Her eyelids dropped. "Under a year."
"Listen, you don't have to—"
"There is very little to say. He complained increasingly of feeling tired. Put it down to the travelling and the stress. The stress, he— The survey team were being told to investigate Mid-Wales to find areas where the rocks were suitable for burying nuclear waste. Robin, of course, was fiercely anti-nuclear. He considered resigning. But then we would have been forced to leave the area — nothing else round here for a geologist. Then, worst of all, he found two prime nuclear-dumping sites in the Nearly Mountains, five miles from Y Groes. can you imagine that?"
"Awkward."
"So be was tired and under terrible stress and he flew into a rage if I suggested he should see a doctor. And then—"
The kettle puffed and shrilled. Bethan got up. Berry followed her into the tiny kitchen.
"And then he did see a doctor," she said dully. "And of course it was too late." She poured boiling water into a brown teapot. "Far too late."
Bethan pushed the fingers of both hands through her black hair. "We had not quite two weeks," she said.
"Jesus," Berry said softly.
"My neighbour at the lime. Mrs. Bronwen Dafis, told me one day — being helpful, very nice, very understanding — that Robin would be dead before the weekend."
"She was medically qualified, huh?"
"It emerged that she had followed a corpse candle from the church to our door."
"Followed a what?"
"In rural Wales." Bethan said. "There are many signs and portents signifying death. The corpse candle is said to be a tiny light which floats a few feet above the ground. Identifying the house of a person who will soon die. Or perhaps someone will see his own corpse candle, trailing behind him along the lane."
"People believe that?"
"That is the very least of what some people believe. There is something, also unique to Wales. I imagine, called the teuli or toili. The phantom funeral. A funeral procession may be seen carrying a coffin or pushing the coffin on a bier or a cart. Perhaps you are in some lonely place at night or twilight, and the cortege passes right through you."

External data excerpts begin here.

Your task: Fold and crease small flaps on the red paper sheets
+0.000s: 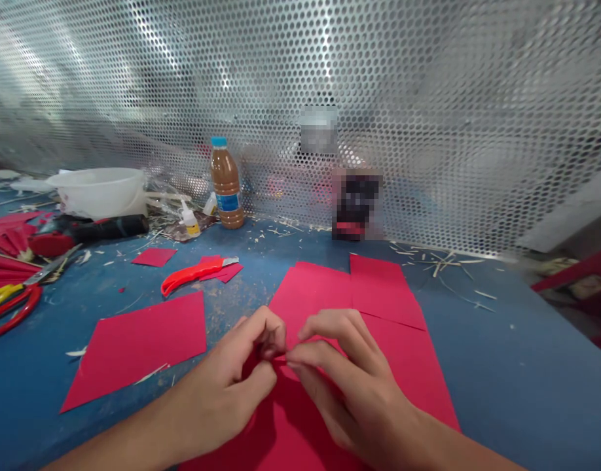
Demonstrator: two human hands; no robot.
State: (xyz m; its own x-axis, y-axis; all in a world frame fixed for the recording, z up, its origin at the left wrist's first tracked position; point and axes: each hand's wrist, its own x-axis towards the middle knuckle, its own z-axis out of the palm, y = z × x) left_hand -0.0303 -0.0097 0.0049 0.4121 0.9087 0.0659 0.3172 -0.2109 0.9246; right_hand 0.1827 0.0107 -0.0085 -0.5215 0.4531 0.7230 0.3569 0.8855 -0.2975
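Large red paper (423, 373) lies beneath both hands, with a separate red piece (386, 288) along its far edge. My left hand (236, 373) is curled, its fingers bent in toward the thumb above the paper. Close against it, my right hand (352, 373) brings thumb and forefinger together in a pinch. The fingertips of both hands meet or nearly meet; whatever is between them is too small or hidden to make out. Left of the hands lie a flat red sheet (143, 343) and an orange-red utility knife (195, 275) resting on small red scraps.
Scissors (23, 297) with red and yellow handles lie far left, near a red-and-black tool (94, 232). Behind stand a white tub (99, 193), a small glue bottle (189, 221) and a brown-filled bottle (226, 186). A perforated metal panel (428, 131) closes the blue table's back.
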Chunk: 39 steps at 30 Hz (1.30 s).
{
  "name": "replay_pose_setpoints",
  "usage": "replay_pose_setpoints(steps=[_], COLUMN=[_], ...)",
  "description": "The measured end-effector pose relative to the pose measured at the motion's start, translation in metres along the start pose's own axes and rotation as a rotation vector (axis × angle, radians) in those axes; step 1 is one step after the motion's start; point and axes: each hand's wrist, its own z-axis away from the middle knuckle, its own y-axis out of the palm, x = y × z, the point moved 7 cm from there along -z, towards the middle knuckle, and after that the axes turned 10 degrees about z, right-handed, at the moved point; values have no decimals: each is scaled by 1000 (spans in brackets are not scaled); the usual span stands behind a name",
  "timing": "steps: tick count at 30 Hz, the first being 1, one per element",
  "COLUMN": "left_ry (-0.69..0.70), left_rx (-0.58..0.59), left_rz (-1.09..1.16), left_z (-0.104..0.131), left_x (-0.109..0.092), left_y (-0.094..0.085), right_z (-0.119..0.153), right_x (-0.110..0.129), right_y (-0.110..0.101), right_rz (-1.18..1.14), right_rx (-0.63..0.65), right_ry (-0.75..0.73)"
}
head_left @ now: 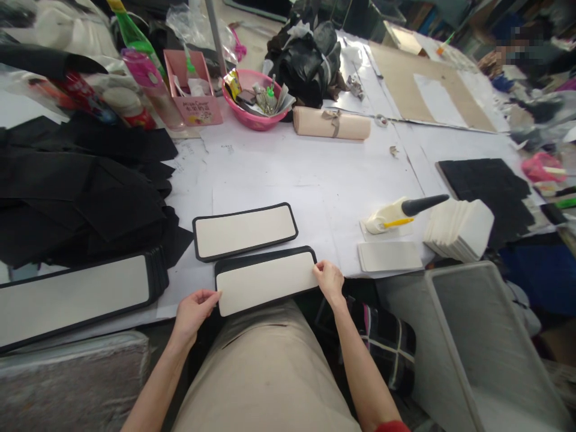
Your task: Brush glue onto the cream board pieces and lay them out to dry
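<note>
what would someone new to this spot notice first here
Probably the pale rounded panel at the table's near edge, its dark border showing and its ends pinched between the left hand and the right hand. Next, the big heap of black sheets on the left would stand out against the white tabletop, as would the bright pink basket at the far side.

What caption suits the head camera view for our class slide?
Left hand and right hand pinch a pale panel over black backing at a worktable.

Open white tabletop (pixel 279 168) beyond panels, pink basin (pixel 256 123) behind.
</note>
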Motion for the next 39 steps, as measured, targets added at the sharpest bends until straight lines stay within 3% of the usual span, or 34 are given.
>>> replay_pose_setpoints(steps=[20,33,39], left_ry=[21,96,69], left_rx=[-27,-74,-63], left_rz=[-3,-135,-108], left_z=[-9,-18,-23], left_x=[3,10,12], left_y=[14,10,11], right_z=[-19,-27,-28], right_x=[-7,-9,-8], right_y=[15,19,19], right_rz=[63,87,80], right_rx=[111,127,123], right_ry=[39,11,20])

"Legends. Folklore. Country bullshit, right?"
"Of course." Bethan poured two teas. "Strong enough?"
"Fine. These stories… must scare the crap out of kids."

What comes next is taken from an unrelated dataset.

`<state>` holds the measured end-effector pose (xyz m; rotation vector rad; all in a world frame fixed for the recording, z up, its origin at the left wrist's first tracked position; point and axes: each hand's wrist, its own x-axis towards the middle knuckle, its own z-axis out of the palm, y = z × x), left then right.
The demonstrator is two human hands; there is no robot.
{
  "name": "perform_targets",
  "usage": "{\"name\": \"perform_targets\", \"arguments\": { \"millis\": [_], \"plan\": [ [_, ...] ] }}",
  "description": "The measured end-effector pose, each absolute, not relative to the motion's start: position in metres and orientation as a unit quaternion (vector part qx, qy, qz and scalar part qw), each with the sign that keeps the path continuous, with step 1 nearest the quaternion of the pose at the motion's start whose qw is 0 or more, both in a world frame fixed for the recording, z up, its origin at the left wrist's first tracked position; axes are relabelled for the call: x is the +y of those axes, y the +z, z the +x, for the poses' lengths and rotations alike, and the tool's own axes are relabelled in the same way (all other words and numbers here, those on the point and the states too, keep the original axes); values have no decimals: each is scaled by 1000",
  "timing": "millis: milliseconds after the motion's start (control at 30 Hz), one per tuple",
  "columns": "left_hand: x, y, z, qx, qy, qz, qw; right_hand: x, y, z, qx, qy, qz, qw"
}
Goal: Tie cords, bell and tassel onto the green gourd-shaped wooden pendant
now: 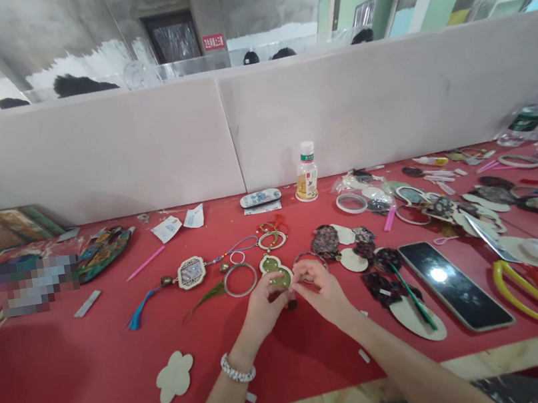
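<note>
A gourd-shaped pendant (271,264) with a green middle and a pale rim is in front of me, partly covered by my fingers. My left hand (264,302) has its fingers closed on the pendant's lower part. Fingertips pinched together, my right hand (323,291) meets the pendant's right edge; whatever is between them is too small to make out. Above the pendant lies a pale ring (272,241) with red cord. To the left are a light bangle (224,283), a green tassel (211,294) and an octagonal pendant (191,273) with a blue tassel.
Dark patterned pieces (325,240), a phone (456,284) and yellow-and-red scissors (528,291) lie to the right. A flower-shaped wooden piece (175,377) rests at the front left. At the back, a small bottle (306,172) stands before a white partition (140,150).
</note>
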<state>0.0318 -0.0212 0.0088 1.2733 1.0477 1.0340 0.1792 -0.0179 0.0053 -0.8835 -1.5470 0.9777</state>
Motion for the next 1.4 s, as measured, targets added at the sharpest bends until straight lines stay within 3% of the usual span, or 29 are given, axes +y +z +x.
{"name": "perform_targets", "arguments": {
  "millis": [600,933,1400],
  "plan": [
    [-21,8,30,446,421,567,549,-14,3,180,-639,395,-397,527],
    [-16,6,26,448,443,515,582,-17,13,181,-743,246,-443,436],
    [-14,4,25,436,472,451,619,-20,15,180,-774,217,-417,425]
  ]
}}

"Except," Bethan said, "in Y Groes."
"Why'd I have a feeling you were gonna say that?"
They carried the mugs back into the living room. Bethan put on the electric fire. They sat, one on each arm of the peacock sofa.
"All this furniture from the cottage?"
Bethan nodded and told him how, heartbroken, she'd at first put the furniture in store and taken a job, any job, in Swansea — in spite of the entreaties of her neighbours, several of whom had seriously urged her not to leave.
"Obviously, they wanted me to stay because I was a Welsh speaker and they needed younger blood. The young people leave this area in their hundreds, to find work. And because, well, that is what young people do, they leave their roots behind. So you have many villages which are full of old people. And immigrants."